Liam Spillane, responsable Dette émergente chez Aviva Investors, estime que les liquidités fournies par les banques centrales mondiales continueront à prendre le dessus sur ces inquiétudes. En effet, à court terme, il est plus préoccupé par les dommages que la pandémie inflige aux économies et, par conséquent, aux finances publiques.
Mais comme les pays émergents sont de plus en plus nombreux à adopter des mesures de relance monétaires et budgétaires sans précédent, les craintes concernant les conséquences inflationnistes de la monétisation de la dette pourraient refaire surface pour la première fois depuis plus de deux décennies.
« La Fed pourrait être en mesure de monétiser une grande partie de la dette américaine, mais la Banque d’Indonésie ou la Banque centrale sud-africaine auront, pour des raisons de crédibilité, beaucoup plus de mal à utiliser cette option », explique M. Spillane.
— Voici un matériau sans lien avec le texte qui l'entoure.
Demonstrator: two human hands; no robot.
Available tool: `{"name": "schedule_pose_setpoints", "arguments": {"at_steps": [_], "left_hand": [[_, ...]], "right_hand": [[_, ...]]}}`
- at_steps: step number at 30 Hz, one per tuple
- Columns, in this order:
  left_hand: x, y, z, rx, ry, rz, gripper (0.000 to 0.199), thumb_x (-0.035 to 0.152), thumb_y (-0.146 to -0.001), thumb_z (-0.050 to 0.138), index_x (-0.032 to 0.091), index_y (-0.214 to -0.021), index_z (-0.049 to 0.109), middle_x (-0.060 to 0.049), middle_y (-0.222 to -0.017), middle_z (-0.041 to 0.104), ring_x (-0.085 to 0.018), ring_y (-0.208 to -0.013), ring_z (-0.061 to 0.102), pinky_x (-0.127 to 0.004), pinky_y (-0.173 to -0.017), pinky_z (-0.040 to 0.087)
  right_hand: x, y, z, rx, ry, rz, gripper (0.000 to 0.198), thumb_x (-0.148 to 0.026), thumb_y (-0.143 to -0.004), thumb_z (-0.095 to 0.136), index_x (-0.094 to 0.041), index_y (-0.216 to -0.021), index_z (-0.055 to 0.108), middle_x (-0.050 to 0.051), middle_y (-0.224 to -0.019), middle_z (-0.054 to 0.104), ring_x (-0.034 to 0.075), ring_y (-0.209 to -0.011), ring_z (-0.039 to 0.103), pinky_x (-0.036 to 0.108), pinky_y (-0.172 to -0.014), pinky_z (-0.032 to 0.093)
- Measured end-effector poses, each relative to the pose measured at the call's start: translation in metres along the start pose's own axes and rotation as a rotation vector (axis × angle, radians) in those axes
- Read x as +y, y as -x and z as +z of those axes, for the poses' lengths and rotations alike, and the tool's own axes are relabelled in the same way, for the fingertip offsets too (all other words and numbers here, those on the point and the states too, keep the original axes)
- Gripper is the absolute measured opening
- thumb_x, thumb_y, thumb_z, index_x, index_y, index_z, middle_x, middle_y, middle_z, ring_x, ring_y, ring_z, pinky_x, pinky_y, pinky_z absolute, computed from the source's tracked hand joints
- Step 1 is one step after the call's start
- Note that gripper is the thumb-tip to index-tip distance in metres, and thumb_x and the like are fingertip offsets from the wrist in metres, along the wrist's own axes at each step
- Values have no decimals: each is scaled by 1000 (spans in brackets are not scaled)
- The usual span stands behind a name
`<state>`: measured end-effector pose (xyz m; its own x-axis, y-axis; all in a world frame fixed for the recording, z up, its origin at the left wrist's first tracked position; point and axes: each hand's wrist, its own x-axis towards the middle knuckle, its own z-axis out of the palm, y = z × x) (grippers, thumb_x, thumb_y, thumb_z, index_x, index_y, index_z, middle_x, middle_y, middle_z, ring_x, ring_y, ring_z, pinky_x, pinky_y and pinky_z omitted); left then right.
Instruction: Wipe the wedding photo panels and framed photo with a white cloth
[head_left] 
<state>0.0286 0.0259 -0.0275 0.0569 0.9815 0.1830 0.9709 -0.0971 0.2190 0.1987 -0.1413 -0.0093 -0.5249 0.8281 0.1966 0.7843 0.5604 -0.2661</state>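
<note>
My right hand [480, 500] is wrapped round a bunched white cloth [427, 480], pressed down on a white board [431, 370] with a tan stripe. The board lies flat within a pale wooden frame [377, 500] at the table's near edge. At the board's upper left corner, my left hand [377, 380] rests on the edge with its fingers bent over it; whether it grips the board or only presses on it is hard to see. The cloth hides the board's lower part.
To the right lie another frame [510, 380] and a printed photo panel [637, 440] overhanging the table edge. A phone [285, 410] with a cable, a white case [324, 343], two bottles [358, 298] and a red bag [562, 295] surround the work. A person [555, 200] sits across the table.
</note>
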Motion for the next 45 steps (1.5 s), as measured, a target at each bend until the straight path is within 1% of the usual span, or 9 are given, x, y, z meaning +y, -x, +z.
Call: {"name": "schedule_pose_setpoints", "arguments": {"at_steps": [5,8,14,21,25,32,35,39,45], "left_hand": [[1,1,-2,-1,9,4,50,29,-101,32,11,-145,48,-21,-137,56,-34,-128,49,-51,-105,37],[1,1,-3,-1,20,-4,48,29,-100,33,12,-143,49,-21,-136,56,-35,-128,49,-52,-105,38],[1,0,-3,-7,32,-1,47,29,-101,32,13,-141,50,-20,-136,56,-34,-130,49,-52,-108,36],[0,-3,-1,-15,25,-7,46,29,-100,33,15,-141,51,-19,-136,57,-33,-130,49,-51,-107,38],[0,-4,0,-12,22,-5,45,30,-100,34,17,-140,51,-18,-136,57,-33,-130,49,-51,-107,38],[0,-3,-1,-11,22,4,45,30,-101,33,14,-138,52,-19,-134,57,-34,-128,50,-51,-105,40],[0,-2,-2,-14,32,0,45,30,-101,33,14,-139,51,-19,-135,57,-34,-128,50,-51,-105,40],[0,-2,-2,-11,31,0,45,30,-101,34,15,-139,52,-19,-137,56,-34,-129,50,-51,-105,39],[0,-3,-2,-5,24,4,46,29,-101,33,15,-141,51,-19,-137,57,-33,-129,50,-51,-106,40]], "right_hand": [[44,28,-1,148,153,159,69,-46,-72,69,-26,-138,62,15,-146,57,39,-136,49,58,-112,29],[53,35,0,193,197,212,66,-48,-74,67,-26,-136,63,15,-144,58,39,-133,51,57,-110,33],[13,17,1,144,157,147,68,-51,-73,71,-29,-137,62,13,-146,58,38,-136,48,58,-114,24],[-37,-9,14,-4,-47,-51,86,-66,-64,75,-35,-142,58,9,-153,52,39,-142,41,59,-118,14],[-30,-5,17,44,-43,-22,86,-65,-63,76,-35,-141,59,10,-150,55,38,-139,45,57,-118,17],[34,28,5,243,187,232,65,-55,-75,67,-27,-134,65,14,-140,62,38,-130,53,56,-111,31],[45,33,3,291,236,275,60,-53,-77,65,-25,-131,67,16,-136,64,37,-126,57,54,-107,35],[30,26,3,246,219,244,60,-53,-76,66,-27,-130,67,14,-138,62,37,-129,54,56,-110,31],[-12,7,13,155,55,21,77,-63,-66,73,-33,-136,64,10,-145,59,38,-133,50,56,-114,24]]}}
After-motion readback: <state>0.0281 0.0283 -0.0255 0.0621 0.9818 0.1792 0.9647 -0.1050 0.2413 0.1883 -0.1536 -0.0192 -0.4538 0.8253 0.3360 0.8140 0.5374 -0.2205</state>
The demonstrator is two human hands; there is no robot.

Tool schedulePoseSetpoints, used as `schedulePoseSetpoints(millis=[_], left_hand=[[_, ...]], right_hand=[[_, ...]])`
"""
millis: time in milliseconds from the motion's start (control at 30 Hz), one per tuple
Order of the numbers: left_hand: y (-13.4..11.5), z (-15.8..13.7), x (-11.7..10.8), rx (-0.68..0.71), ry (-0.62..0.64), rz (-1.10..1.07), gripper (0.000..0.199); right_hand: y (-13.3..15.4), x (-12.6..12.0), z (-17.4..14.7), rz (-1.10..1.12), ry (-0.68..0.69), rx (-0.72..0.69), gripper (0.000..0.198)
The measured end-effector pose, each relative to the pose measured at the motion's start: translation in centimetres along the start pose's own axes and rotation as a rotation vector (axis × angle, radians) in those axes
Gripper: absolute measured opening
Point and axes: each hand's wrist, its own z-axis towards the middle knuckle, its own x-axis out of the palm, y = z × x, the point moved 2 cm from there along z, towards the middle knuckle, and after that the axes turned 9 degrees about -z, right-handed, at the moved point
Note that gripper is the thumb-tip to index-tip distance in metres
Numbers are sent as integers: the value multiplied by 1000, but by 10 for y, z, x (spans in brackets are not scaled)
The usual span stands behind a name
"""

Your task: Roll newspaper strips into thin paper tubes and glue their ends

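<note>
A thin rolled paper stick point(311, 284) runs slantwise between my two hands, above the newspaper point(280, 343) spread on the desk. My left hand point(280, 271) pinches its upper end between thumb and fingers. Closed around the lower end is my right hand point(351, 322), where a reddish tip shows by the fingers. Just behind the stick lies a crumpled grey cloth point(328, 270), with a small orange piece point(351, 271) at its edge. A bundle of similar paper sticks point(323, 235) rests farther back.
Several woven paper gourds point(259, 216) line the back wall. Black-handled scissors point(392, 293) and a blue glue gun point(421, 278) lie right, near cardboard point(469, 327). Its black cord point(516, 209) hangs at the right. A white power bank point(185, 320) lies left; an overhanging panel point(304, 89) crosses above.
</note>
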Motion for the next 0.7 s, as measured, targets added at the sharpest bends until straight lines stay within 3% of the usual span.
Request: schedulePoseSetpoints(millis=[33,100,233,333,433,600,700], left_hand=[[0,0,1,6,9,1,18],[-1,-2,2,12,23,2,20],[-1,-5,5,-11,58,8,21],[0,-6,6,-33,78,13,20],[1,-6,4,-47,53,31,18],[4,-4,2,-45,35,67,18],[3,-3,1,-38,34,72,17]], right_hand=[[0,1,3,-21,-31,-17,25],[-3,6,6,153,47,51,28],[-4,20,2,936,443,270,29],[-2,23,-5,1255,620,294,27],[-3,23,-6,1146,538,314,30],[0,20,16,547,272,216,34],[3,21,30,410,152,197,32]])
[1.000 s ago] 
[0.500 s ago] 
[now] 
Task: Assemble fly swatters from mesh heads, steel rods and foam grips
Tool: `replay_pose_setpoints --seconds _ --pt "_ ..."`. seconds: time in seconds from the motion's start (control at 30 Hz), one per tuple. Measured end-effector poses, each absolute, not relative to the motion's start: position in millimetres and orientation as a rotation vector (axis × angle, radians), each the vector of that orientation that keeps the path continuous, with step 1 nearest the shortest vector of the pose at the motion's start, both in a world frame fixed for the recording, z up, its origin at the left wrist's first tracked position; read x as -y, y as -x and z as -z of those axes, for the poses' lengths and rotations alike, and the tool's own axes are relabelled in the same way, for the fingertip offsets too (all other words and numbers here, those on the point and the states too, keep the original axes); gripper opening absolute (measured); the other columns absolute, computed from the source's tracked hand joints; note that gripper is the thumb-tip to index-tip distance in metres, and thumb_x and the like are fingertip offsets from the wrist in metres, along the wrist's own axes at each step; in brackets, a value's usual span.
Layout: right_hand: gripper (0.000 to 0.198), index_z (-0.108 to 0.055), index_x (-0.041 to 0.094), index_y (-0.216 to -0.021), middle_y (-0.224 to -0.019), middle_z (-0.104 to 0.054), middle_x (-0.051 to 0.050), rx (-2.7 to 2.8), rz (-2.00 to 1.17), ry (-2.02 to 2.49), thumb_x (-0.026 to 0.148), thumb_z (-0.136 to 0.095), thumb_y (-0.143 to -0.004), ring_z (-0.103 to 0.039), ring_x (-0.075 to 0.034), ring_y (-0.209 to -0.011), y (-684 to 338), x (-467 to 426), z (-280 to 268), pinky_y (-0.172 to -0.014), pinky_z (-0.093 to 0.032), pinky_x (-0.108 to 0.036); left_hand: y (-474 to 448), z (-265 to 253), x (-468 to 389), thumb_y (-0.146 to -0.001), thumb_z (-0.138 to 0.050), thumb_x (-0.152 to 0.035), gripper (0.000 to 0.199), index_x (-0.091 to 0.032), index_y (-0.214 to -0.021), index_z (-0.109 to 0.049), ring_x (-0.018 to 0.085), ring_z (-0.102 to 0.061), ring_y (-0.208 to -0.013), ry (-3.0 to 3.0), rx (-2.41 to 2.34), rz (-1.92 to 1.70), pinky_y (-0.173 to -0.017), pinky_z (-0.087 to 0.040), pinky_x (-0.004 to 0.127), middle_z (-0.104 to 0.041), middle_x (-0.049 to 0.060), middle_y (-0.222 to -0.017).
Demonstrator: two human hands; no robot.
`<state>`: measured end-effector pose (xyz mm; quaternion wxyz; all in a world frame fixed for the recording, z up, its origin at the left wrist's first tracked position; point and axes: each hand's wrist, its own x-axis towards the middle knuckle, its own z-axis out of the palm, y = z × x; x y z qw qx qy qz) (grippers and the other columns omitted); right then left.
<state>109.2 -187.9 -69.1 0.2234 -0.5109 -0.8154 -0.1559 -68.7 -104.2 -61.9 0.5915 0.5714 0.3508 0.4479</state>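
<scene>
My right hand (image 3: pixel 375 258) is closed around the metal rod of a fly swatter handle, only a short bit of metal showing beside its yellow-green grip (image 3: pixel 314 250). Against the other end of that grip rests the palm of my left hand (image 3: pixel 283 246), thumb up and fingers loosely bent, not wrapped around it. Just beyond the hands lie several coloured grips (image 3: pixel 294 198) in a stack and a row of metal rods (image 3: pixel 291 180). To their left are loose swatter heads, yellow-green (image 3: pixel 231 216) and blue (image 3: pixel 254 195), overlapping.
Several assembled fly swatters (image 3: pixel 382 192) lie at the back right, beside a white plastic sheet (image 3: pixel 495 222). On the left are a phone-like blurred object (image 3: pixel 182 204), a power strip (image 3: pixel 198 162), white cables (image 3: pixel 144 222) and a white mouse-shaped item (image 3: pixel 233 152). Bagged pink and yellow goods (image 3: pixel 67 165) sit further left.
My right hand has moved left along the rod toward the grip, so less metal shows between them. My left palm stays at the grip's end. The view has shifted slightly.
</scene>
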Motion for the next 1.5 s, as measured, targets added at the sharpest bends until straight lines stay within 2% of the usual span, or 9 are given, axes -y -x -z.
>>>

Pour James Vokins, responsable Crédit investment grade pour le Royaume-Uni chez Aviva Investors, les obligations d’entreprises pourraient également être vulnérables.
« Même le risque est modeste à court terme, la moindre détérioration des perspectives d’inflation à plus long terme pourrait entraîner des problèmes, en particulier pour les émissions investment grade qui sont beaucoup plus sensibles aux taux d’intérêt que les obligations à haut rendement », précise M. Vokins.